▶ _Action item_
Restrict the output to the lines below starting at the one that contains "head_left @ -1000" and ending at the one that contains "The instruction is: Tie", and restate them word for word, both ends included.

▶ _Records for processing_
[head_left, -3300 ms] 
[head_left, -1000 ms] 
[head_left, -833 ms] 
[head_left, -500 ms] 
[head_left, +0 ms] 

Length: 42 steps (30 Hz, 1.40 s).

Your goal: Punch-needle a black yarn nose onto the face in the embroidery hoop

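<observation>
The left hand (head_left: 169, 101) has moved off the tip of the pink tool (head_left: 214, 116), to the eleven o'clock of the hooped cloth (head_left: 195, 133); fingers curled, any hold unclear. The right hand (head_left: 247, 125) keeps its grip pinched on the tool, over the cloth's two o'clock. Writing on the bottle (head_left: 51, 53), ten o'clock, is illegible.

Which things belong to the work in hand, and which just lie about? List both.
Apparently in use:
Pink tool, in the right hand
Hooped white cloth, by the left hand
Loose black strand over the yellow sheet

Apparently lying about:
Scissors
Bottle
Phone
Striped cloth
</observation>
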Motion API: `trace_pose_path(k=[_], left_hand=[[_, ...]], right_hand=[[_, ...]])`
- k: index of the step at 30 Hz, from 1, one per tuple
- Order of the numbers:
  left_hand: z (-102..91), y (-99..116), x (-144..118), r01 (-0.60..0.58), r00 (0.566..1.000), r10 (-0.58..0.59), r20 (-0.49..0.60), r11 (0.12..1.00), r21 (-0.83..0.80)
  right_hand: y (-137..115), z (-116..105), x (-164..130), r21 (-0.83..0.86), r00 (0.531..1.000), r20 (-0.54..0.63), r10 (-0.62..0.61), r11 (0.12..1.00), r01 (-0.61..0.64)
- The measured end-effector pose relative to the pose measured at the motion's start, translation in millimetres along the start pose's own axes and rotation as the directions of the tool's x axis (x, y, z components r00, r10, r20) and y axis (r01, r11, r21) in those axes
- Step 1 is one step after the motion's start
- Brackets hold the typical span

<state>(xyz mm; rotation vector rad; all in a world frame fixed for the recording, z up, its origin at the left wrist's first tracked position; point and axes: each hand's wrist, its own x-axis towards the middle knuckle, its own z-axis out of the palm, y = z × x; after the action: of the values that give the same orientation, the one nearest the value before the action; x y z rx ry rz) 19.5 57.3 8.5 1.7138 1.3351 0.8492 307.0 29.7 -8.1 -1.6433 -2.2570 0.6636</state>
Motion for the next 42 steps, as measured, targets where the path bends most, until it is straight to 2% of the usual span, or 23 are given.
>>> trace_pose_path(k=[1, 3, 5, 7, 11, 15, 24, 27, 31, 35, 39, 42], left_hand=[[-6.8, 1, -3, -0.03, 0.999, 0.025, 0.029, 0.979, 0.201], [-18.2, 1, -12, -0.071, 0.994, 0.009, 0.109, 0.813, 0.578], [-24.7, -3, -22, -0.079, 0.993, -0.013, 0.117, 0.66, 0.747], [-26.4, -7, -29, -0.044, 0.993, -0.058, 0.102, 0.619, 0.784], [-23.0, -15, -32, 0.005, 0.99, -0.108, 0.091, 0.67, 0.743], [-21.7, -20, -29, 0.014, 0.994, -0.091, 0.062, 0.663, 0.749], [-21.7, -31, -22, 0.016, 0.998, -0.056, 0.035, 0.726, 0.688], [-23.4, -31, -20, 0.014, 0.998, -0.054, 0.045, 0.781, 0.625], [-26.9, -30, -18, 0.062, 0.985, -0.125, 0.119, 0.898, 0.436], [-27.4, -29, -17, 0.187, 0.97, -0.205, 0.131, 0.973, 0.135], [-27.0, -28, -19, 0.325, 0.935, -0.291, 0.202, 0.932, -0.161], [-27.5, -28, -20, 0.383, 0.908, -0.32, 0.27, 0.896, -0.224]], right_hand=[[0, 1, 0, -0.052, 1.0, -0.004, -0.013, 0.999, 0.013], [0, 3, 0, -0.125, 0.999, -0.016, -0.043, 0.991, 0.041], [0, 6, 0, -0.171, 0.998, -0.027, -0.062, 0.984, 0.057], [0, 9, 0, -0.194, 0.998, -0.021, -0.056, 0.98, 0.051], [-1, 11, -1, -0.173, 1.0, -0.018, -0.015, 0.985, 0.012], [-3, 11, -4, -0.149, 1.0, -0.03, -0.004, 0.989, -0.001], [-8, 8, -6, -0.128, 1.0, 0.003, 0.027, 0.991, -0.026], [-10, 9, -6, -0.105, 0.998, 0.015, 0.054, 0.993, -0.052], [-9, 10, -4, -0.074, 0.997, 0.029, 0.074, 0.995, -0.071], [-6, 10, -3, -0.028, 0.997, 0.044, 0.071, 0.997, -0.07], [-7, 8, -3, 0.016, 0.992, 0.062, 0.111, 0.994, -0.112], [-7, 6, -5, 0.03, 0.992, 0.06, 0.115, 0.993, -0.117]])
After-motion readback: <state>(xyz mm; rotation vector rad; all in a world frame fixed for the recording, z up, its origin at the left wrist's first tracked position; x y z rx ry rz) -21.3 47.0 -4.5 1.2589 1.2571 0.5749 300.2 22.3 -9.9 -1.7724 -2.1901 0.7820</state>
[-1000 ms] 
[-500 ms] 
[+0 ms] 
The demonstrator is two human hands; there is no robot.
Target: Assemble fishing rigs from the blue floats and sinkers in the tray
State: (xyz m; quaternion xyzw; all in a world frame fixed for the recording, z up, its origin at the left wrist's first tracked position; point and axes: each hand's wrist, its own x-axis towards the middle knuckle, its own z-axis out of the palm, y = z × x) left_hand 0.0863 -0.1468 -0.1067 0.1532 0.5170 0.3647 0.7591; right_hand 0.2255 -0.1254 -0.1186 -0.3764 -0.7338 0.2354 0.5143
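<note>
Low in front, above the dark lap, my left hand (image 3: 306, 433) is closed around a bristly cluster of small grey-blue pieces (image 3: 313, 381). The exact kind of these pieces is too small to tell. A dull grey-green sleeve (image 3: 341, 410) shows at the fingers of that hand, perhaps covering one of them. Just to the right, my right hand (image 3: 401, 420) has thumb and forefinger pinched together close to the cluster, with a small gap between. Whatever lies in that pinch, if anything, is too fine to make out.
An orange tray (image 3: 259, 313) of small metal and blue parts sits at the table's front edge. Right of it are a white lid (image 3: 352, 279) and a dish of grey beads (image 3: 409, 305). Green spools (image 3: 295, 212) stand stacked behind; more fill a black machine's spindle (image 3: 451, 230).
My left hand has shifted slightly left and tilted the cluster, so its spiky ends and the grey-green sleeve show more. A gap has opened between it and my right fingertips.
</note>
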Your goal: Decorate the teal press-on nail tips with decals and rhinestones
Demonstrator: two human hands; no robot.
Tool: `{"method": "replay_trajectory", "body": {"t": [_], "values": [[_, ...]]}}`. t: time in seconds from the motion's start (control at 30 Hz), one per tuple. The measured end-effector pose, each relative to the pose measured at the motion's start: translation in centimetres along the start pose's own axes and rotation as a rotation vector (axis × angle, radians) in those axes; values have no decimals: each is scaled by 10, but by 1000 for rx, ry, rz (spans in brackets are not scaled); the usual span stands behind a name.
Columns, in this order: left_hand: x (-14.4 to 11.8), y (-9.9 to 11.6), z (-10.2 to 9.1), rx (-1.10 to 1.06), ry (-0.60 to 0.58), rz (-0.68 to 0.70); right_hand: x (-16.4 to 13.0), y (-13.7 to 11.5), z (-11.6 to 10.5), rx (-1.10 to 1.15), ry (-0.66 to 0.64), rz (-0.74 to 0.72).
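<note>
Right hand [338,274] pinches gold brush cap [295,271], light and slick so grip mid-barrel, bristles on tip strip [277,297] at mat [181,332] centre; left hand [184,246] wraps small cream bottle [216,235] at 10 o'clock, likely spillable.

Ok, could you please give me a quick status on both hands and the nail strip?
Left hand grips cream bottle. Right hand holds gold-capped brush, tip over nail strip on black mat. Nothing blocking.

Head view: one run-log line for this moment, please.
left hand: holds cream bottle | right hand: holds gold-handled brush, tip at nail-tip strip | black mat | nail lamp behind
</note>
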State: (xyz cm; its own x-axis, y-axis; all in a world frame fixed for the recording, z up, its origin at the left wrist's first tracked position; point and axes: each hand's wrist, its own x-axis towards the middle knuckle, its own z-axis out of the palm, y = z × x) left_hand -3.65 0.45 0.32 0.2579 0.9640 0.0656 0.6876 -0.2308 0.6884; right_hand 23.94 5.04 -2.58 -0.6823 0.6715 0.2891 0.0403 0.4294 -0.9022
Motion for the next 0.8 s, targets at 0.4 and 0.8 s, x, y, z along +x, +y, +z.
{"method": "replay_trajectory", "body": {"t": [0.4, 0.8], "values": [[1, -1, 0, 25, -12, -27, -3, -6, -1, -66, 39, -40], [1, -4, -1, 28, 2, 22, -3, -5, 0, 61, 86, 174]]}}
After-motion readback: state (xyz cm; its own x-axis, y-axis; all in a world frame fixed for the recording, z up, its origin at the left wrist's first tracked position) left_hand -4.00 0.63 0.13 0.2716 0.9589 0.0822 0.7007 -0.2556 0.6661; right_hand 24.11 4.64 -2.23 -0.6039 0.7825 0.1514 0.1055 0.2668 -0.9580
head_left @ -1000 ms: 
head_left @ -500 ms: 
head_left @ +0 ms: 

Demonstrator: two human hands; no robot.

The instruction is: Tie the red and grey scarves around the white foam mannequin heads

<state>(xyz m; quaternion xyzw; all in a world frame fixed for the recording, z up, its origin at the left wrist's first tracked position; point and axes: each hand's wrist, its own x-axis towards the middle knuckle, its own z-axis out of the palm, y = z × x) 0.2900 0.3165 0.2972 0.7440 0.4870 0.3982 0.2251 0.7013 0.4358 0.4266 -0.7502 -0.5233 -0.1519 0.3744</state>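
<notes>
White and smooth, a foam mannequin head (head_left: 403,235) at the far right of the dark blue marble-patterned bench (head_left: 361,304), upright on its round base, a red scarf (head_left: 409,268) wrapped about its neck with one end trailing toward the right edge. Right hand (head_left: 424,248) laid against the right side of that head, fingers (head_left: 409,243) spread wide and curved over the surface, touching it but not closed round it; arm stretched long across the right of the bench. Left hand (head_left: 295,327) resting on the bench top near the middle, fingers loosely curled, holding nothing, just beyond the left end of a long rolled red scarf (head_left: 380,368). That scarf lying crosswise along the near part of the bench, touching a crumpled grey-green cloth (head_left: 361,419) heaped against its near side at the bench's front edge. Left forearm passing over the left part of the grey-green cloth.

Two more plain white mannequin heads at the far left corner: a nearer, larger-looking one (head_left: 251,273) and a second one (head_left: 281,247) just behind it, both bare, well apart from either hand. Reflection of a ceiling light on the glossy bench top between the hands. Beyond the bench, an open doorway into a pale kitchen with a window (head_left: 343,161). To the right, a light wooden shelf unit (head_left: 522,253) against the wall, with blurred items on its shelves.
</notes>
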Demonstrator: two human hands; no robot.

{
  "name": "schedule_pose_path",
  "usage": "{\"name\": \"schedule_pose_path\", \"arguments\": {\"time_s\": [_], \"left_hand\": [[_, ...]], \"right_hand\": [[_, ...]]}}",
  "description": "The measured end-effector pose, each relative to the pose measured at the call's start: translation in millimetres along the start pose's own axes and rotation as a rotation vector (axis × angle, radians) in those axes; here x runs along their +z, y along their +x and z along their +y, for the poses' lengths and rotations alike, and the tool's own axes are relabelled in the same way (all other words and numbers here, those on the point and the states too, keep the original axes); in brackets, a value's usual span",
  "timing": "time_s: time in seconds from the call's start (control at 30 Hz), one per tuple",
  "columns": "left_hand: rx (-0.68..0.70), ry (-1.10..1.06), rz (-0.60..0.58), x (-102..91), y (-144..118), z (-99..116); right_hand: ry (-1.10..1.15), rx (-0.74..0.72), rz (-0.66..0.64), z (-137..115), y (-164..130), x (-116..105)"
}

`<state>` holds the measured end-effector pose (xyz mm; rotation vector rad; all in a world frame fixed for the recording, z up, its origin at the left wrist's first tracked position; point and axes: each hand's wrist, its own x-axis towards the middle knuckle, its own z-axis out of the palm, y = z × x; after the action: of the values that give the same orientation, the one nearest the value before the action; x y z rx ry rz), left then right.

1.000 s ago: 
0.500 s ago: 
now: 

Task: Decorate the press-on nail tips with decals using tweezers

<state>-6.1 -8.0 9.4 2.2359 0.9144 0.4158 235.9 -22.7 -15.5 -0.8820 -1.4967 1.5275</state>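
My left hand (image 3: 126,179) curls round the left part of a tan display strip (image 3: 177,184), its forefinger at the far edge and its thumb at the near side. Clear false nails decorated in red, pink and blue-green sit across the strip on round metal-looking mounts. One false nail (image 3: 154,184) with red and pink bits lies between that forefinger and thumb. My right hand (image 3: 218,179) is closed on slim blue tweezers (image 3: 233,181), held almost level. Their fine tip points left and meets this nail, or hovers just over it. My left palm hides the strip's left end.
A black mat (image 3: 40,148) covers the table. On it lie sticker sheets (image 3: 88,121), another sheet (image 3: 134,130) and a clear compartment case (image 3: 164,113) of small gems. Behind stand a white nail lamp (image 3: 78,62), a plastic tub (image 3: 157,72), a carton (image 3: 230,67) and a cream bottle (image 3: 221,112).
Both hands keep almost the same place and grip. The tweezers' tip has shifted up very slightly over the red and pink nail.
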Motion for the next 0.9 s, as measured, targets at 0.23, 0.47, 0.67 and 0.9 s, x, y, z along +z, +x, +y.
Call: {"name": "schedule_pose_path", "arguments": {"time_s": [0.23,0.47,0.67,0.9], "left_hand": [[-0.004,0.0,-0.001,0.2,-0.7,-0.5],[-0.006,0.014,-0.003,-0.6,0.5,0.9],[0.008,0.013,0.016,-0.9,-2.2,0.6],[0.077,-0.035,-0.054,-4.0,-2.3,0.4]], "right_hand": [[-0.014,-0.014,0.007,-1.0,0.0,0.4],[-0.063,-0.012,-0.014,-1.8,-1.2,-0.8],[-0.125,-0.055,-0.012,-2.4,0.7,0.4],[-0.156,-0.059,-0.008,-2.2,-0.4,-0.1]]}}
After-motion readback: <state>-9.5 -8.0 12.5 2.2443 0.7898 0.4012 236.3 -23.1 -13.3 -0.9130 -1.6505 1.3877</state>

▶ _Response area_
head_left @ -1000 ms: 
head_left @ -500 ms: 
head_left @ +0 ms: 

Demonstrator: two human hands; no robot.

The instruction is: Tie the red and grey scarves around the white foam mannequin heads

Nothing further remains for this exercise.